Graham Kilmer
MKE County

Two Road-to-Trail Projects Funded in 2025

$10 million for two small projects within county parks approved.

By - Nov 16th, 2024 04:21 pm
Jackson Park Roadway. Photo by Milwaukee County Parks.

Jackson Park Roadway. Photo by Milwaukee County Parks.

The 2025 Milwaukee County Budget includes two projects that will convert existing sections of roadway to mixed-use trail.

Both projects involve the conversion of parkways controlled by Milwaukee County Parks into new trails. They are also both roadway reconstruction projects with a small section of trail conversion snuck in.

The 2025 budget includes approximately $10 million for the two projects. The majority of the funding will go toward reconstructing existing roadways.

On the southside of the city of Milwaukee, the county will spend approximately $3.4 million to reconstruct less than a mile of Jackson Park Drive between roughly S. 51st and S. 58th Streets, with two blocks between S. 51st and S. 53rd streets converted to trail. In Wauwatosa, the Underwood Creek Parkway will be reconstructed between Swan Boulevard and Firefly Ridge, with approximately 3,000 feet of roadway converted to a trail, at a cost of approximately $6.6 million.

Neither project will cut off automobile access from nearby homes or destinations.

The roads are each in terrible condition. Jackson Park Drive was last reconstructed in the 1980s and Underwood Creek Parkway has a pavement rating of 38/100, which is very low.

Both projects were selected and designed with community input. However, the Jackson Park Drive project proved significantly more controversial.

Initially, Parks planned to convert the entire section of roadway involved in the project to trail. But local neighbors were vehemently opposed and pushed back hard against the project at public meetings. Eventually, the local supervisors, then Peter Burgelis and Juan Miguel Martinez, worked with Parks to develop the option funded in the 2025 budget as a compromise.

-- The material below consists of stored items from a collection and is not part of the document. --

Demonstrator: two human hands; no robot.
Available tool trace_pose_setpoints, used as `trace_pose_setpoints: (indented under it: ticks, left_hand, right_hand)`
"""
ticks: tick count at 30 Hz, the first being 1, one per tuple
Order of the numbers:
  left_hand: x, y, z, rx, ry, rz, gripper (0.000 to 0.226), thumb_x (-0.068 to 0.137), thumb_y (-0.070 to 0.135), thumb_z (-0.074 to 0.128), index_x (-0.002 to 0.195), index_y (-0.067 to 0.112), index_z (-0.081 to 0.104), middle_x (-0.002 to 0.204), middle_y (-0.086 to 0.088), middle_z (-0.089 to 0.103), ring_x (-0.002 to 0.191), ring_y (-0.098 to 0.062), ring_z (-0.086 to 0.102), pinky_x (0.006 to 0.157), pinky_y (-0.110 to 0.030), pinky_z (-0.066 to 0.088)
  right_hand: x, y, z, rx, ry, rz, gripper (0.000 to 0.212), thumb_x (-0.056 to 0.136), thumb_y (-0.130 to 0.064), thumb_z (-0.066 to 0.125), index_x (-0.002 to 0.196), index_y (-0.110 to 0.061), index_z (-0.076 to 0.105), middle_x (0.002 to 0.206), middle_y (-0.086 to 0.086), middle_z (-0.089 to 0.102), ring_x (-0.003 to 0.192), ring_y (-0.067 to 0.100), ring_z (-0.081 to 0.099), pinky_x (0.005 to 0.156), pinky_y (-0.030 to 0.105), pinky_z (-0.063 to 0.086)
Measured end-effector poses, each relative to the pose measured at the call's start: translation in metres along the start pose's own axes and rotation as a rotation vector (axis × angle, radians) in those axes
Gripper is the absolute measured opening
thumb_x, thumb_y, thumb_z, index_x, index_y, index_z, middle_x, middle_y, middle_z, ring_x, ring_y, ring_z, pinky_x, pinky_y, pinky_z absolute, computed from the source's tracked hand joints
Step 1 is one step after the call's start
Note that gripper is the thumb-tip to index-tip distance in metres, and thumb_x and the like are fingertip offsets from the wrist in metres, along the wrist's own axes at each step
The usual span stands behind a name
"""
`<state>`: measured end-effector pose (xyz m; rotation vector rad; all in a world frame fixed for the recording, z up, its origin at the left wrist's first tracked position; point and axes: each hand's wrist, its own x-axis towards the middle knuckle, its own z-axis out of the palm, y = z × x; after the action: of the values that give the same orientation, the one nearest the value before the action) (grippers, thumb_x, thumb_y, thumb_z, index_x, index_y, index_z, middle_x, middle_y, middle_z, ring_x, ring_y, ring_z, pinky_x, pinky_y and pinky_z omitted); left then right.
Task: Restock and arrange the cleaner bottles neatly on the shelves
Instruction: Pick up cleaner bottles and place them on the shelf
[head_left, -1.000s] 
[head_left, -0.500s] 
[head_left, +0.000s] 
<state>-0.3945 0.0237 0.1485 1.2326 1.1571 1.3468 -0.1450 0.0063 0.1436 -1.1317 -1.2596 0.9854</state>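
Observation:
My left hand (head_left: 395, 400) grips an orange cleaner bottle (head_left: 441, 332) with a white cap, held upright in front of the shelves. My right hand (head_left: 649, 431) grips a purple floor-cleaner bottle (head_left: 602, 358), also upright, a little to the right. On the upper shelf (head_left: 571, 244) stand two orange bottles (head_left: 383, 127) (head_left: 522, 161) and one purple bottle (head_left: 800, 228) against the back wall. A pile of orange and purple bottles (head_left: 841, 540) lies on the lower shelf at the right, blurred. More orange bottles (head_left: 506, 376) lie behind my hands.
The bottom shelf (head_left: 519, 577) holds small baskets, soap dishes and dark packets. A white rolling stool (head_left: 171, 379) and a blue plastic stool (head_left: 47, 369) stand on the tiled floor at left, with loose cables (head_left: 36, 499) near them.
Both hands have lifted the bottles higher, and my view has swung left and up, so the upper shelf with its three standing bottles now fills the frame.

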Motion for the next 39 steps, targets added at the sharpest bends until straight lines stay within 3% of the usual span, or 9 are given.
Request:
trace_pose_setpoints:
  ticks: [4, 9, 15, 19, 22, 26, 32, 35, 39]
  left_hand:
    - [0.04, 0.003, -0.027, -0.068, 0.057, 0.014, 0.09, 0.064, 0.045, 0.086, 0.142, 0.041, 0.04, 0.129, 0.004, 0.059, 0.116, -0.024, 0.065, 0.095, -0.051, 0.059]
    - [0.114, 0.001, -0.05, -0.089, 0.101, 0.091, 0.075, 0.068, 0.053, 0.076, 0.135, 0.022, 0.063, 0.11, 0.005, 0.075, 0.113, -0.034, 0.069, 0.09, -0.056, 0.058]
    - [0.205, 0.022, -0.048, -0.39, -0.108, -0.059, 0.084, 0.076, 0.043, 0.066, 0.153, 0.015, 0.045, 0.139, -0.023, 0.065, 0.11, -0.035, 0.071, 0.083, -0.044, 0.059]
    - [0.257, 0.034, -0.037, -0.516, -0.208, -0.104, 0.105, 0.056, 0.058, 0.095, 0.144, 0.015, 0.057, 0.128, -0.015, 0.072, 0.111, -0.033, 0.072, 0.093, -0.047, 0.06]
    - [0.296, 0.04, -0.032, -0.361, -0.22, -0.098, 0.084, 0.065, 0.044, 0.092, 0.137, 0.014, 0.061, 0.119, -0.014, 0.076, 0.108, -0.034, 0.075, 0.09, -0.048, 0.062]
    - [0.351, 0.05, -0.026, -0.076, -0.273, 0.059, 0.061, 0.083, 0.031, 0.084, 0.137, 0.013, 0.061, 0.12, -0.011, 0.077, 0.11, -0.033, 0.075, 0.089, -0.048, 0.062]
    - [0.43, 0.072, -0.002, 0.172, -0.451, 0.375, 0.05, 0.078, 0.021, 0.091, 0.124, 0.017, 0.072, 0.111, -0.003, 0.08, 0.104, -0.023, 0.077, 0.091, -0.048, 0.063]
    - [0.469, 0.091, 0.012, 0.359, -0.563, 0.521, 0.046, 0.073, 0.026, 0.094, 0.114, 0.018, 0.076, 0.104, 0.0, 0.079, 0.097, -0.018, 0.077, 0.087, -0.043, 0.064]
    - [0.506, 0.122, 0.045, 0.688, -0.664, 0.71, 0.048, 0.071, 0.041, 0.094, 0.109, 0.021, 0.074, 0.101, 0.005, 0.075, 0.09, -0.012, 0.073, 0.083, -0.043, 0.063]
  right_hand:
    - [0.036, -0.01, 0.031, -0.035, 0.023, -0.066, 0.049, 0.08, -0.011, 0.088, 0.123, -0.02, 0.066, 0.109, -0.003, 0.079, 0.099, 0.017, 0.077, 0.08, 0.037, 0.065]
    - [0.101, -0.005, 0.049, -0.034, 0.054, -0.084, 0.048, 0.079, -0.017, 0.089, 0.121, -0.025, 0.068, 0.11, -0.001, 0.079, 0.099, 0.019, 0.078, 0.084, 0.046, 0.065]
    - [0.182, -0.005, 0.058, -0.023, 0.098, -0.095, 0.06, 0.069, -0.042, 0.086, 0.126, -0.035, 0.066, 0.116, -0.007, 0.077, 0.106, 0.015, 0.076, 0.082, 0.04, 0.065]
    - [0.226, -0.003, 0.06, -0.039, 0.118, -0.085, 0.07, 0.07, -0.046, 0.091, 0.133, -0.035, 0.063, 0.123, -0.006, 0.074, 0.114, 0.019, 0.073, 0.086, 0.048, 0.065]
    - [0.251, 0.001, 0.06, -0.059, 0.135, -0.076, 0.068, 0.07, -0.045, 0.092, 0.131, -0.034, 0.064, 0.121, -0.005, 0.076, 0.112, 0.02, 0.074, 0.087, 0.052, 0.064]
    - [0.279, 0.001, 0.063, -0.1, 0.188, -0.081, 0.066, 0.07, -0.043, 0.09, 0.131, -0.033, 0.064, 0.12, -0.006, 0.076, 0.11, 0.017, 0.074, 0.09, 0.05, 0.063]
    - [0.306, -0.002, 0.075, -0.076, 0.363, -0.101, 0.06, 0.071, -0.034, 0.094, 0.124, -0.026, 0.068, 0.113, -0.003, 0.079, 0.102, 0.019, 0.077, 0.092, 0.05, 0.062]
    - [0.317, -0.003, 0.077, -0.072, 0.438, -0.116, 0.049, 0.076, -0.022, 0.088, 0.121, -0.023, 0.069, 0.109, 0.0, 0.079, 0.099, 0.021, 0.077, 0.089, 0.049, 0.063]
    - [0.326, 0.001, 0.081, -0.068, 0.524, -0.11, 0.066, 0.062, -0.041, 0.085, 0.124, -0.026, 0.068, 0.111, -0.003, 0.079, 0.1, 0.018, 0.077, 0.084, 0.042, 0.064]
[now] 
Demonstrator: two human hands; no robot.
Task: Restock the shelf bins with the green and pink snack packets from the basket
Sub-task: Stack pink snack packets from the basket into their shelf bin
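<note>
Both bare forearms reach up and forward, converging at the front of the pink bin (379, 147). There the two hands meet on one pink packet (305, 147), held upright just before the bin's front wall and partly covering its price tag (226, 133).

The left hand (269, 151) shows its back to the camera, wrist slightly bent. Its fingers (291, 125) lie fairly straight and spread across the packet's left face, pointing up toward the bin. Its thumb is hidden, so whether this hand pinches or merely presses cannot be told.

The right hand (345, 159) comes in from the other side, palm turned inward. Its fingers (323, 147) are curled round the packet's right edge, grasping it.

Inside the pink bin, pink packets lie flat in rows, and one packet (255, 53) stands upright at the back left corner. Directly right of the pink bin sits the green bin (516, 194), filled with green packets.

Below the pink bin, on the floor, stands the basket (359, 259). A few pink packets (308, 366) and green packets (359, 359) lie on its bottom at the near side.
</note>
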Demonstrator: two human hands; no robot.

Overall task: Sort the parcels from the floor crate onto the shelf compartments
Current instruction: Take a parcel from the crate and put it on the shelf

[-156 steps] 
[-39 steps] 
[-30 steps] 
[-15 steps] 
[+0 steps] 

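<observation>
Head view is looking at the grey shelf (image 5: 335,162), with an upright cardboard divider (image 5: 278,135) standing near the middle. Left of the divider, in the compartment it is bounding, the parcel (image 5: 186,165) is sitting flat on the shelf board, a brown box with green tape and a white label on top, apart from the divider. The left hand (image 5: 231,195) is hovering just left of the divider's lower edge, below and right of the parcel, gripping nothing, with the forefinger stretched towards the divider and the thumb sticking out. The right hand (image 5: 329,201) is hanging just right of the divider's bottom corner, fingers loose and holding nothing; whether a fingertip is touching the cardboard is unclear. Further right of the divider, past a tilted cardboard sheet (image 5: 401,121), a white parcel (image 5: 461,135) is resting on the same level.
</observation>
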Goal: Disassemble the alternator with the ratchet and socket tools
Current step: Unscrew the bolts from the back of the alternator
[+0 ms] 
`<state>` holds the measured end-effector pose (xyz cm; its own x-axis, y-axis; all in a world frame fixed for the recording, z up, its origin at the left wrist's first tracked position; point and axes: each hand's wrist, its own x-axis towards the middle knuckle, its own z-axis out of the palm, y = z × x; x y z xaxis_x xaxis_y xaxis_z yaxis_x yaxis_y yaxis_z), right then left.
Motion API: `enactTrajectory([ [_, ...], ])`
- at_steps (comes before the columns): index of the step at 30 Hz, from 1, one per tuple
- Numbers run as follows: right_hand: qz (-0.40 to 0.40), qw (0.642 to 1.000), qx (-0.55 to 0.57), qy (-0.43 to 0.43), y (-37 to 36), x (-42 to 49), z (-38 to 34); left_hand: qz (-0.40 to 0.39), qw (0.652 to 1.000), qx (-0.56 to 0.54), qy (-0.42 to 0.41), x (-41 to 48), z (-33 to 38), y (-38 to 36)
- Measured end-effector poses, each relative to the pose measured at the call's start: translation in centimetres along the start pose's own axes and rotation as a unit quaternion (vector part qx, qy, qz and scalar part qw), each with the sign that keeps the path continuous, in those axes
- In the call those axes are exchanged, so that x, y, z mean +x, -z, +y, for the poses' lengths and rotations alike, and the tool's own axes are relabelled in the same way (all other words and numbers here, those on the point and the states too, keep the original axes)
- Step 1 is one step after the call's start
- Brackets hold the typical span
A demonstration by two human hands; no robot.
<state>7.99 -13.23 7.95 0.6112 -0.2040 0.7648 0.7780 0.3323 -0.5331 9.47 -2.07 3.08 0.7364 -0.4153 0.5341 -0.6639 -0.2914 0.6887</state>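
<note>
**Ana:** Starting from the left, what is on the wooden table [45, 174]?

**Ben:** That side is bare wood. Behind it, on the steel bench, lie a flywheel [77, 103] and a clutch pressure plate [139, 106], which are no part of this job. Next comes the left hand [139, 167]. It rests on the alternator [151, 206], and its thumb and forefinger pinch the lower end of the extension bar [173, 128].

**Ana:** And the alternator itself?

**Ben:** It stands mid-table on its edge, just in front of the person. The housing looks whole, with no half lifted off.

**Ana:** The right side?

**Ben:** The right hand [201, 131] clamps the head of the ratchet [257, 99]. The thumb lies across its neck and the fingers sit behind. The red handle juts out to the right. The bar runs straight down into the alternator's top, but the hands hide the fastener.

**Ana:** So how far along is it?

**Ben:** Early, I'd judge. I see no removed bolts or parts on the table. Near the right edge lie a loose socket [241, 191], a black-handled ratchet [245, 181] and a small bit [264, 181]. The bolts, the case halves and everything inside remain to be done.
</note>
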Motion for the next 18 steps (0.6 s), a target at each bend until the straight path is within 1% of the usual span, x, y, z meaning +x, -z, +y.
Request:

Parks wanted to do a full conversion for the same reason it is interested in trail conversion elsewhere in the system: trails are safer, more cost effective and more environmentally friendly. And they typically have little auto traffic.

With limited funding for improving infrastructure, the department wants to focus on projects that directly support recreation. There are more than 60 miles of roadways and 142 acres of parking lots in the system, and the department is trying to reduce this footprint wherever possible.